この店で一緒になった、サンタカタリーナ州から家族旅行に来ていたマヌエラちゃん(2歳)がアレックスをいたく気に入ってくれ…この年で立派にキスだよ…。さすがブラジレイラ?!可愛いなぁ。


食事中、私たちの馬車はいったん店を離れ、馬車づかいさんもランチして40分後に戻ってくると言った。しかし、40分後どころか、お会計が終了した約1時間半後になっても一向に彼は現れず…。さすがブラジル…。
この街の地図は持ってないし、いったい今、街のどのあたりにいるのかもわからない。しかし、いくら待っても絶対来ないという確信があったので(この辺、あきらめが早くなったわ、私も)、スタッフに別の馬車を呼んでもらうよう頼んでみる。しかし特に契約している馬車はないので呼べないという。


しょうがないから、セントロまでの道を聞き、なんとか徒歩で広場までたどり着いた。思ったより近かった。どうやらここはサンジョアンよりかなり狭い街らしい。そして全体が観光地という雰囲気だから、間違って迷い込んで怪しい路地に…という恐れもほとんどなさそうな感じがした。(夜はわからないけどね)
だから、ぷらぷらと歩いていても気持ちが良かったよ。


広場の周りにはちょっとした飲食店やお土産屋さん、馬車がたくさんあって華やかだった。よし、ここで改めて馬車をチャーターし、いよいよ市内観光だ〜!と意気込んで身近な馬車に声をかけたら、さきほど駅で言われた内容と同じこと(市内の観光スポット7か所を巡る2時間コース)が、今度はなんと50ヘアイスだという。さっきより15ヘアイスも高いよ!
そんなに高いんだったら他の馬車を当たるよ、と言ったら30ヘアイスまで下げてきた。なんだよ!
というわけで、馬車とはぜひ値段交渉をしましょう。ブラジルは言ったもん勝ち、言わないとソンすることが多々あるなぁと改めて思うひとこまであります。


最初に行ったスポットが、18世紀に造られたシャファリスというもの。これはいわば単なる水汲み場なんだけど、当時は水源があまりなく、ここは貴重な飲料水確保スポットだったようです。雨が少ないとここから出る水も少なくなり、ますます貴重な水ということになったそうです。馬車づかいの兄さんが、一応、スポットごとに解説してくれました。が、私のポル語理解力なのでいまいち確証はないのですが(笑)
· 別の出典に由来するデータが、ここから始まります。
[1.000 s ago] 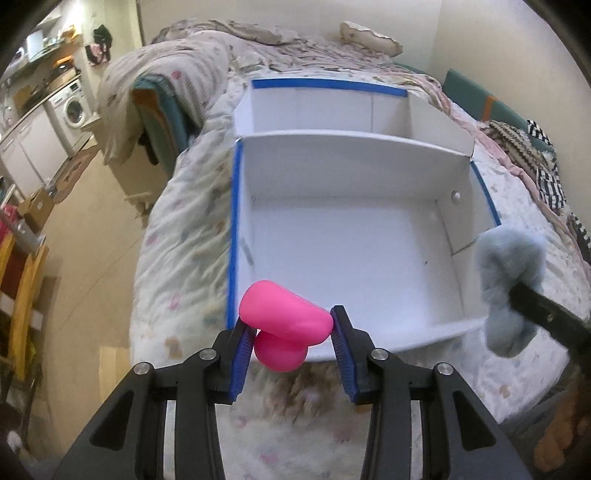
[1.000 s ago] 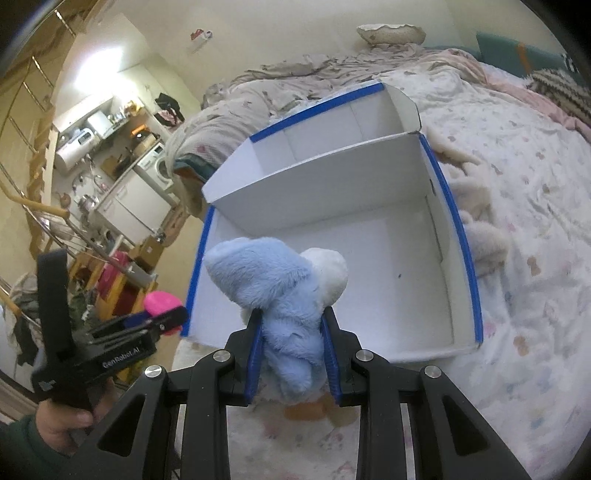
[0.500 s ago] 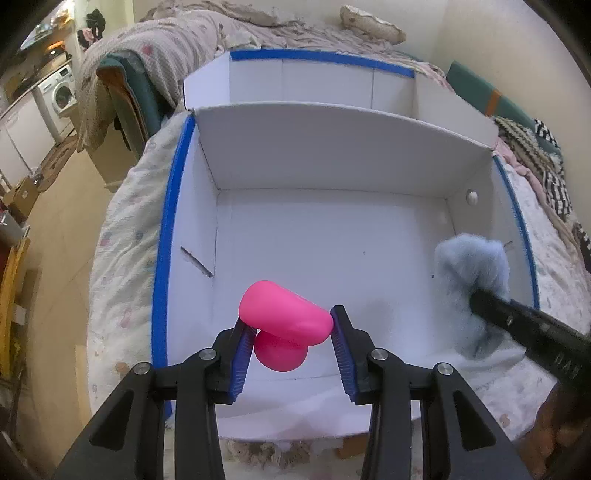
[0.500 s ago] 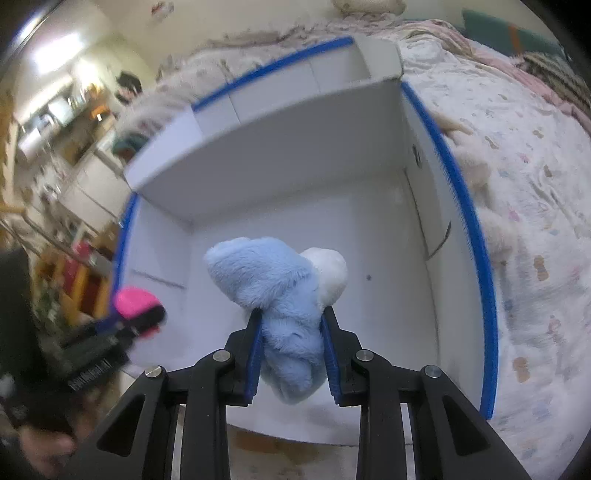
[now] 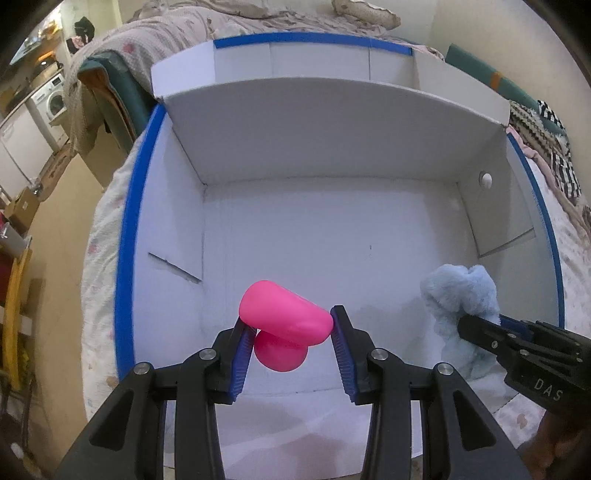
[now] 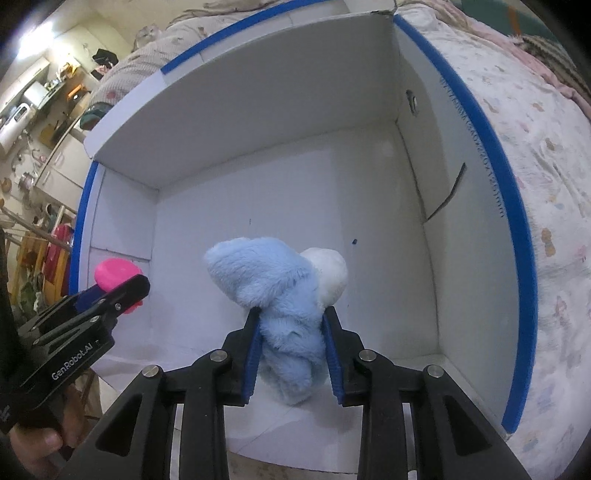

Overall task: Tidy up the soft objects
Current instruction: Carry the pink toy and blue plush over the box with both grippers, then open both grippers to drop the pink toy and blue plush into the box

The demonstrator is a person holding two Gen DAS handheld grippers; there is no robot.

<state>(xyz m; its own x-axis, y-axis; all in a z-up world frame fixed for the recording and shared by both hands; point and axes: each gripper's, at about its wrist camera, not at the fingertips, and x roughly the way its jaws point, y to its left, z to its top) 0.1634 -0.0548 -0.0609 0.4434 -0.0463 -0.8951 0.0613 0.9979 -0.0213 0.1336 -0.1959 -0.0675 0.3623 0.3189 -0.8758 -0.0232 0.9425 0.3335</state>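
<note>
My left gripper (image 5: 290,323) is shut on a pink soft toy (image 5: 284,314) and holds it inside the near part of a white cardboard box (image 5: 332,129) with blue tape on its rims. My right gripper (image 6: 291,325) is shut on a light blue plush toy (image 6: 273,288) with a white part, also over the box floor (image 6: 295,192). The plush (image 5: 461,295) and the right gripper show at the right of the left wrist view. The pink toy (image 6: 110,273) shows at the left of the right wrist view.
The box lies on a bed with a patterned quilt (image 6: 546,147). A folded blanket and pillow (image 5: 365,11) lie behind the box. A striped cloth (image 5: 554,147) is to the right. Kitchen units and a washing machine (image 5: 51,99) stand at far left.
Both grippers have moved forward and down from the box's near edge to inside the box. Each still holds its toy.
</note>
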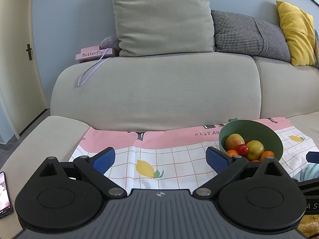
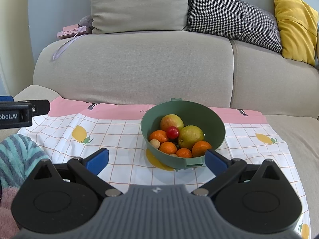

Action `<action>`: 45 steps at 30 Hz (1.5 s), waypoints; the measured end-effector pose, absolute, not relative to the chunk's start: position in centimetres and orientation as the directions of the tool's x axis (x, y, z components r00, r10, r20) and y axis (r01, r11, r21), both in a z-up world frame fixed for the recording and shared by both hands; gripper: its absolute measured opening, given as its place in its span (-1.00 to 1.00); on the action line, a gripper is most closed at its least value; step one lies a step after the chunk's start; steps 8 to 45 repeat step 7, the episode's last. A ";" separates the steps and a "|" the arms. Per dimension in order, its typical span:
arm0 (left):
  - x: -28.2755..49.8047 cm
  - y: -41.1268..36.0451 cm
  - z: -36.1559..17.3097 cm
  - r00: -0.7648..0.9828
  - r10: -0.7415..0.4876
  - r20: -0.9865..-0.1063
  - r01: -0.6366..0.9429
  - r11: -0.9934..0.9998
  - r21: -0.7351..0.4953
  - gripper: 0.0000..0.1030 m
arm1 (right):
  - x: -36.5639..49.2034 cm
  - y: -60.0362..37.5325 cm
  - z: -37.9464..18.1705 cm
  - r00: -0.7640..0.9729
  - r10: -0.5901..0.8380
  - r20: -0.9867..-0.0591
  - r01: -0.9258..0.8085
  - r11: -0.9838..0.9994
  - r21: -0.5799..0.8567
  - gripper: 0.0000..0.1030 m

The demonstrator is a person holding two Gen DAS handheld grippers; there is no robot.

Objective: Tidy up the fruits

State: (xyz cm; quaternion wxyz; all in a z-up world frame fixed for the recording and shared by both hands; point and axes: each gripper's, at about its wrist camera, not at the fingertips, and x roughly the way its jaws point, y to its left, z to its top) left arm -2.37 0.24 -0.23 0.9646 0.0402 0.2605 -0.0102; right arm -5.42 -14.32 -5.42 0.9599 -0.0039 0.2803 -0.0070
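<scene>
Right wrist view, my right gripper (image 2: pixel 156 160) wide and empty, green bowl (image 2: pixel 211 119) of fruits on the checked cloth (image 2: pixel 119 131) near its back edge, my left gripper (image 1: pixel 160 157) also wide, holding nothing.

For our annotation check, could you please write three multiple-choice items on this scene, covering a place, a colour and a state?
1. Where is the fruit?
A. in the green bowl
B. loose on the cloth
C. on the sofa back

2. What colour is the small round fruit on top of the pile?
A. blue
B. red
C. white

3. How is the right gripper?
A. shut on an orange
B. shut, holding nothing
C. open

Answers:
1 A, the fruit is piled inside the bowl.
2 B, it is shiny red.
3 C, its blue pads stand wide apart, holding nothing.
</scene>
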 end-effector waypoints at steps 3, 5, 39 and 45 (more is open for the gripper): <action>-2.2 0.3 -0.3 0.861 0.004 -0.508 0.039 0.997 0.073 1.00 | -5.4 -14.4 -5.5 0.841 -0.013 -0.541 0.007 1.000 -0.012 0.92; -2.1 0.5 -0.3 0.860 0.007 -0.511 0.033 0.997 0.070 1.00 | -5.3 -14.6 -5.6 0.839 -0.011 -0.544 0.005 1.000 -0.011 0.92; -2.0 0.6 -0.3 0.858 0.014 -0.513 0.025 0.997 0.068 1.00 | -5.3 -14.6 -5.6 0.837 -0.010 -0.547 0.006 1.000 -0.011 0.92; -2.0 0.6 -0.3 0.858 0.014 -0.513 0.025 0.997 0.068 1.00 | -5.3 -14.6 -5.6 0.837 -0.010 -0.547 0.006 1.000 -0.011 0.92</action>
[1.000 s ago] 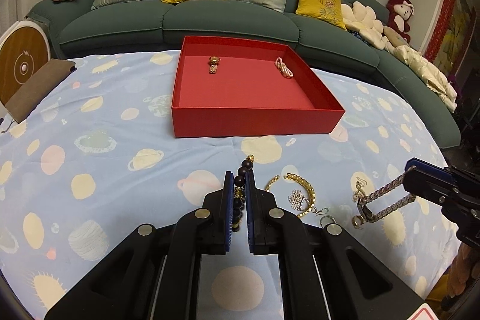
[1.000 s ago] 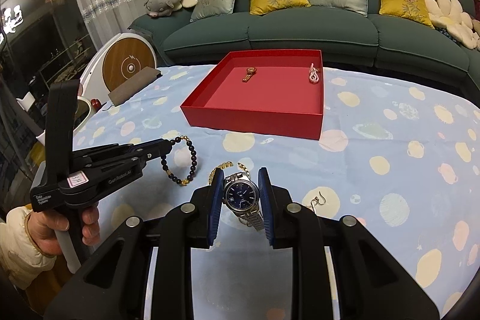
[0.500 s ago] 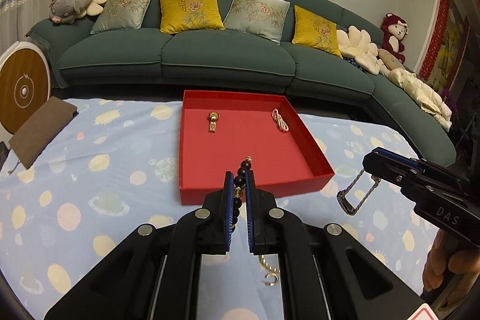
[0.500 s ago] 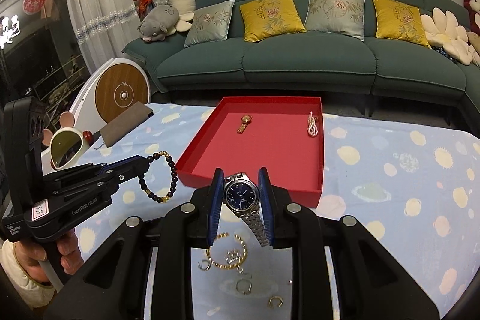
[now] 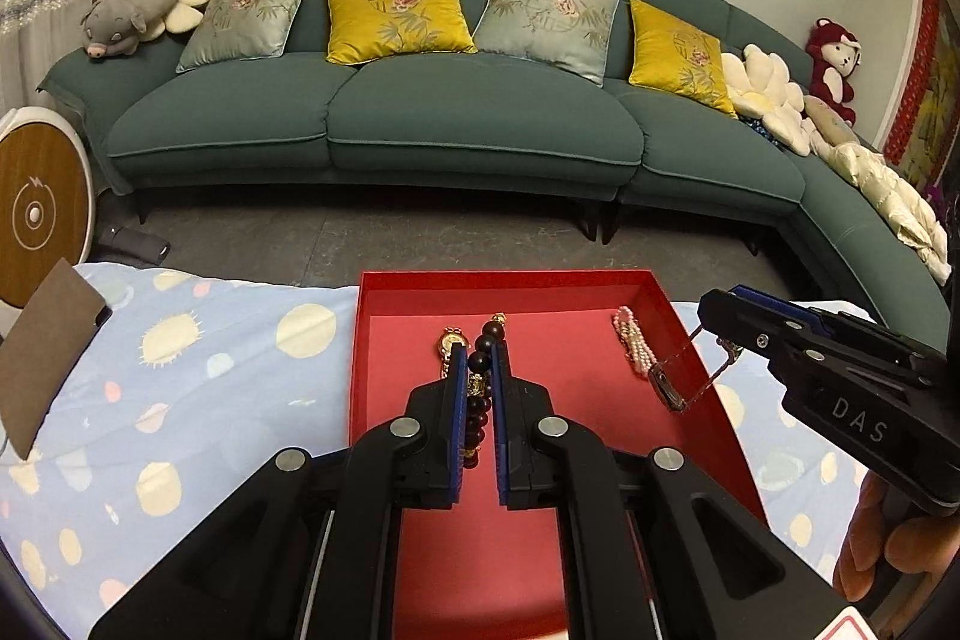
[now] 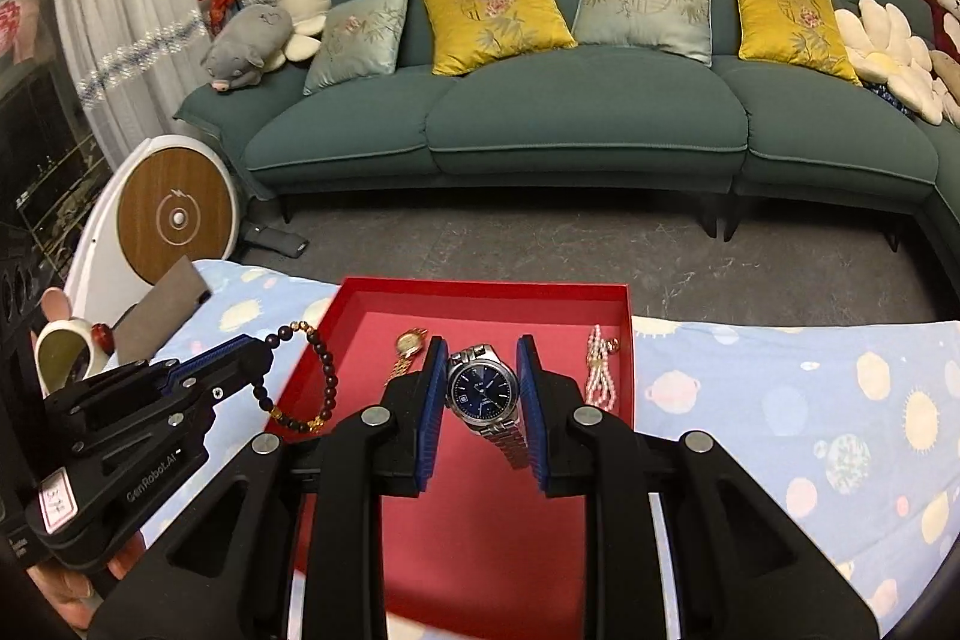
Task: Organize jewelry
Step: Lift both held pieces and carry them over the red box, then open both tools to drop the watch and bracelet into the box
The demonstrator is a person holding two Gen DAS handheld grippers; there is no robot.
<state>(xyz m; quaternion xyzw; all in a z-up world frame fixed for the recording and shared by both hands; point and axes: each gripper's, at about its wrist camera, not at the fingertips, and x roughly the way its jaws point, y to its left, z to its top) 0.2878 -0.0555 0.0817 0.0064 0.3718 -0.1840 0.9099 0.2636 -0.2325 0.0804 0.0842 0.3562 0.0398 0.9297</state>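
1. Left gripper [image 5: 479,370] clamped on bead bracelet [image 6: 318,382]; the loop hangs over the red tray's [image 5: 714,412] left wall, apparently for release inside.
2. Right gripper [image 6: 480,388] clamped across silver watch [image 6: 482,388], held above the tray's middle.
3. Gold watch [image 6: 408,343] and pearl strand [image 6: 600,370] lie at the far end.
4. The tray's near edge is hidden behind both grippers.

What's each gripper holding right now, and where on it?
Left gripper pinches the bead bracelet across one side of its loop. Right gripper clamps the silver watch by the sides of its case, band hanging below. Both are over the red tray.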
続いていくつか教会を巡り、ええと、それぞれの名前は忘れてしまいました。中にひとつ、約400キロもの金を使ったという超豪勢な教会があったけれど、あれはサン・アントニオ教会だったかなぁ…
そこは写真撮影不可でした。


こぢんまりとした街なので、7か所の観光スポットといっても1時間ちょっとで周り終わってしまい、帰りの汽車までまだ1時間あるよ…という状態に。とりあえずまたセントロの広場に戻り、軽くガラナを飲んで休憩したり、お土産屋さんを覗いたりした。まさに観光地だから、同じ立場の観光客がいっぱいで、なんだか居心地がいい。治安の悪いブラジルだけど、ここではいくぶんリラックスして街歩きを楽しめた。



帰りは3時と5時があったけど、ゆっくりランチして街を見たかったので5時にした。これが最終。またも満席だった。
帰りはちょうど夕日が落ちる時間帯で、車窓からの景色もオレンジ色に染まって美しい。「世界の車窓から」に出てきそうな風景で、たった35分の旅だけど、情緒あふれる最高の小旅行でした。



帰り着いた駅の構内に、レトロな衣装を着て蒸気機関車と一緒に白黒写真を撮影してくれるというサービス(もちろん有料だけど)があったので、利用してみた。そう、神戸の異人館でドレスを借りて撮影するような雰囲気。コイもアレックスもベレー帽かぶってステッキ持って、なかなか似合うじゃないの!
っていうか、家族4人でこの衣装で汽車をバックにカメラに収まると…それこそ神戸港を出た日本からの初期移民一家のようで。どういう気持ちで、当時の家族は海を渡っただろう…と思わず想像せずにはいられないシチュエーションだった。
出来上がった写真はなかなかのもので(単にエプソンのプリンタでその場で印刷されるという仕上がりだったけど)、今回、何もお土産を買わなかった我が家にとって、とてもいい記念になりましたよ。